The second one was kind of spur of the moment.  It is regular sausage filled with bacon and bacon salt, wrapped in bacon and seasoned with bacon salt.  ( I bought bacon salt today
)

Done...This one was OK, nothing special.



Third my brother thought it would be interesting to try this.  We have a Taco Bell fattie.  Regular sausage stuffed with a cheesy double beef burrito wrapped in bacon.


Done...My least favorite actually.  I didn't think the flavors were anything special, though I was going to bastre with taco bell sauce while cooking, I forgot so I don't know if that would have helped.


Finally will be my throwdown entry.  
Maple sausage stuffed with peanut butter, honey, and a banana coated with brown sugar cooked in butter.  To finish I will be making a rum butter sauce with smoked pecans.


Done...Not bad.  Could have used more brown sugar.  I smoked some pecans and blended them and made a smoked pecan rum butter sauce, it was much better, but all-in-all this one was just OK as well.


----------



## bmudd14474

Hmmmmm  those are some interesting combination's. Cant wait to see how you liked them.


----------



## azrocker

Very interesting!


----------



## irishteabear

Looks like you're off to a good start.  I'll be checking back to see the rest.


----------



## morkdach

wow howd they turn out looked like a good start but i'm not to sure bout the last one with the honey and nanners? let us know on that


----------



## bbq engineer

Can't wait to see how they turned out...you definitely have the creativity turned up!


----------



## alx

Looking good.I still am racking whats left of my brain for the fattie throwdown.


----------



## jagerviking

Taco bell fattie, verrrrry interesting indeed!


----------



## fire it up

Updated my fattie pics with finished photos...
Enjoy!


----------



## cowgirl

Tasty looking fatties Fire it up!!  They look great!


----------



## rivet

I'm thinking that your garlic red pepper mozzarella fattie is the king


----------



## the dude abides

for creativity!  I had an idea for a banana one too.  Haven't done it yet, but I was thinking the sweetness of the banana and the sugars and savory of the sausage would make a nice combo.  

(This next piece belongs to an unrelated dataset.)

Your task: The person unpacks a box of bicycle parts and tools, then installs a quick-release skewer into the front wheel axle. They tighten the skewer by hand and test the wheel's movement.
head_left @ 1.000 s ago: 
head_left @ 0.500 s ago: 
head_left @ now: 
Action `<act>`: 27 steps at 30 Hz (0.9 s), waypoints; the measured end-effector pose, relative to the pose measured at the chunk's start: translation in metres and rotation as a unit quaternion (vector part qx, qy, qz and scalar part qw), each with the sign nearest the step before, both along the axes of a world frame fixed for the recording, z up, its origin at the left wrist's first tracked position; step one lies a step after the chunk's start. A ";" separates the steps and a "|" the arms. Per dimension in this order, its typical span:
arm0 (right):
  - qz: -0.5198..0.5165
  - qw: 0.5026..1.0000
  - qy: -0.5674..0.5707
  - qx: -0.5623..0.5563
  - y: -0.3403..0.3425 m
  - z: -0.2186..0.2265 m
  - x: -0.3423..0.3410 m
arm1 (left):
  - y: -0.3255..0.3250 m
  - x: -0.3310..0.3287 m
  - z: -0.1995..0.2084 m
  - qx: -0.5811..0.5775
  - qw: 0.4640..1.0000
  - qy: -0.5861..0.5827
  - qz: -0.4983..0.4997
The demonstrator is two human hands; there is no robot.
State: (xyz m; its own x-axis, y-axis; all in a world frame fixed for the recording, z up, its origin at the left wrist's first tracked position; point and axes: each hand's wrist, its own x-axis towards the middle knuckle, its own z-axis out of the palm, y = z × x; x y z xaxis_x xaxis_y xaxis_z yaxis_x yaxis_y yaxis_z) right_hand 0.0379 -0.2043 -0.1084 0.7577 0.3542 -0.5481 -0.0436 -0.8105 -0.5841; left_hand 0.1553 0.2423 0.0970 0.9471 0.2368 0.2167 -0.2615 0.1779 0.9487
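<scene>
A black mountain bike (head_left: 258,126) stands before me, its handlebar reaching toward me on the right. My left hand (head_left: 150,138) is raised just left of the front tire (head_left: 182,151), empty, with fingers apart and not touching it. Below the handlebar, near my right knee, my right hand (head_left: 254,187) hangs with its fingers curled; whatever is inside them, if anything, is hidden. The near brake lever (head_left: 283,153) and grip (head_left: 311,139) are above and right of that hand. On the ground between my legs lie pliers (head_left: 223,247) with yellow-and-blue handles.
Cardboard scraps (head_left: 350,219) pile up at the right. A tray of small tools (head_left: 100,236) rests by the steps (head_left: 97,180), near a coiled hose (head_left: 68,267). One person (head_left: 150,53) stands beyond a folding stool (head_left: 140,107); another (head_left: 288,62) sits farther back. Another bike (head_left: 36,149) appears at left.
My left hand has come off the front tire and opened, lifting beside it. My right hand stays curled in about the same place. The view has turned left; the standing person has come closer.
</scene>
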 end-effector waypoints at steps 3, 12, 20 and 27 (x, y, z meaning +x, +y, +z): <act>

The Taco Bell fatty?!  What the heck?  I think somebody was rolling more than sausage.  LOL

I think the mozzerella fatty looks great.

Supposed to be freaking snowing again this weekend in Iowa, so we'll see if I get a chance to get out there and make an entry or two for the throwdown.


----------



## fire it up

Thanks for the points Dude, and of course there is always more than one kind of smoke going.  Wish I had brushed it with Taco Bell sauce while it smoked so it had a sauce/crust on top.
With the banana one I would really add more sweetness either in a rub or mix some brown sugar with the sausage before filling, something to make it a bit sweeter.  Some of the sweetness from the banana was lost during cooking.
The one with mozz is great and I have started making them every time I fire the smoker up.  for only 2-3 dollars at Shoprite I can fill a good sized container with items from their fresh bar.  They have one with all kinds of different olives and another with pepper shooters, the mozz and garlic I used, fresh bruschetta, artichoke hearts, greek olives with feta, sundried toms, non marinated mozz balls, and a few other things I know I am forgetting.  Being able to choose my own pepper shooters is great for doing the armadillo eggs extraordinaire.  I figure they should be called something different since normal armadillo eggs are japs with cream cheese in sausage and these ones are done stuffed with a pepper shooter, so they need a new name...
Hmmmm......
What was I talking about?
Oh, fatties.  So yeah, the mozz stuffed one I make every time but try it with different sausages to see which is best, so far plain has been my favorite, bold covers some of the ingredient flavors and next time will be Italian sausage, that has to be a good combo.


----------



## cruizer

The Mozza balls look great! Good Idea! Taco Bell, banana's You must have been really hungry when you made those.


----------



## pauljay

Dude those banana ones look kind of gross, but for some reason I really want to eat one!! ha ha...weird combos man.


----------



## bobmorton

haha!  I always love taco bell. hmm seing those pictures makes me hungry. Your experiments with those stuffs look so good. Maybe I will try it one of thid days.

Bob

citizen stiletto watch collector


----------



## drew56

OMG! this makes me hungry it looks so good.  I am getting ready to make some homemade sausage from my last hunting trip

Drew

KA mixer attachments


----------



## fpnmf

Looking good!

Craig


----------



## fourashleys

I ilke the burrito idea. I'll have to try that one. good job.


----------



## Bearcarver

This is an oldie, but a goodie!

"Fire it up" made some great stuff---Haven't seen him for nearly a year.

Bear


----------



## SmokinAl

He definitely had some good combinations put together.


----------



## sasquatch100

I'm just amazed at how good those things look. Wow! Awesome.

Sasquatch  

Weber S330 Weber S-330 Weber E310 Weber S310


----------



## fife

Wow they sound different.


----------



## scarbelly

He has moved over to another forum - good looking smoke for sure


----------



## james parker

One thing is for sure.  Fire it up has an imagination and creativity going there.  I've never done a fatty but I might just have to try that someday.  But no bananas!


----------



## woundedyak

I'm sooo stealing your throwdown entry. I love grilled bananas! If you are looking for a "sweeter" taste try finding some *VEINTE COHOL  *bananas. They are really sweet once heat is put to them. Taste like Ice cream on top of warm apple pie if that makes sense. The locals in Costa Rico use it as a dessert. They just chuck in right next to the fire for about 10-15min.


----------



## putter

Its great to get some new ideas. Just started making fatties about 3 months ago and I think that I could sell them everytime that I make them.


----------